Appeal from the Order entered March 19, 1987 in the Court of Common Pleas, Civil Division, of Jefferson County, No. 18-1981 C.D. and No. 23-1981 C.D.
Louis C. Long and David H. Patterson, Pittsburgh, for appellant.
H. John Drayer, Clarion, for McDaniel, appellees.
John G. Gent, Erie, for Rexnord, appellee.
Rowley, Del Sole and Montgomery, JJ.
[ 371 Pa. Super. Page 33]
Appellant Hanley Brick, Inc. appeals from an order denying its petition to intervene.*fn1 We affirm.
Ernest R. McDaniel ("McDaniel"), an employee of appellant Hanley Brick, Inc. ("Hanley"), was allegedly injured when he was exposed to a toxic chemical during the course of his employment. The chemical was manufactured by Rexnord, Inc. ("Rexnord").
McDaniel brought suit against Rexnord (No. 18-1981 C.D.), and with his wife, brought a separate action against two co-employees, Richard Morris and Ralph Young (No.
[ 371 Pa. Super. Page 3423]
-1981 C.D.). Additionally, McDaniel pursued a workmen's compensation claim which has resulted in payments by appellant's insurance carrier, State Workmen's Insurance Fund ("SWIF"), to McDaniel.
Through negotiation, McDaniel and Rexnord reached a proposed settlement (R.R. at 7a) of the case against Rexnord. Under terms of the settlement, Rexnord is to pay McDaniel $62,500 "contingent upon the Court's approval of the settlement and the discharge of any liability that Rexnord has or did have to Ernest McDaniel or Helen R. McDaniel, his wife, and the Workman's (sic) Compensation carrier responsible for workman's compensation payments to Mr. McDaniel" (R.R. at 8a and 11a).

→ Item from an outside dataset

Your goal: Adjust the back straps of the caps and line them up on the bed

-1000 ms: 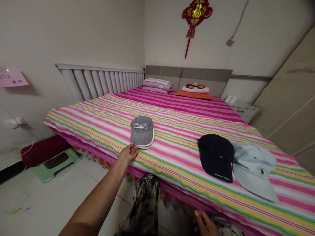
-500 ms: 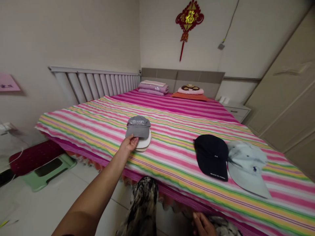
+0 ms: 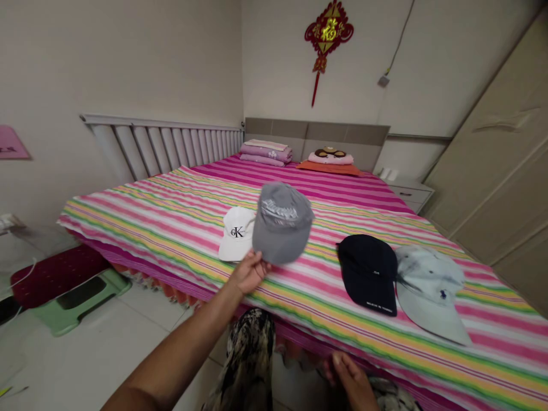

The settlement was made possible, in part, by SWIF's agreement to accept the sum of $12,000 in satisfaction of its subrogation interest (R.R. at 9a). Further, all claims against defendants Morris and Young in the other lawsuit would be released.
Appellant, McDaniel's employer, filed a petition to intervene*fn2 in the two civil actions in order to oppose the proposed settlement, on the theory that appellant, and not it's carrier, SWIF, is in fact the subrogated party. Appellant acknowledges that an employer ordinarily does not have standing to intervene in an action involving its employee and the employer's insurance carrier. However, appellant argues that due to the nature of its retrospective premium policy with SWIF, it has a "legally enforceable interest" which gives it the right to intervene ...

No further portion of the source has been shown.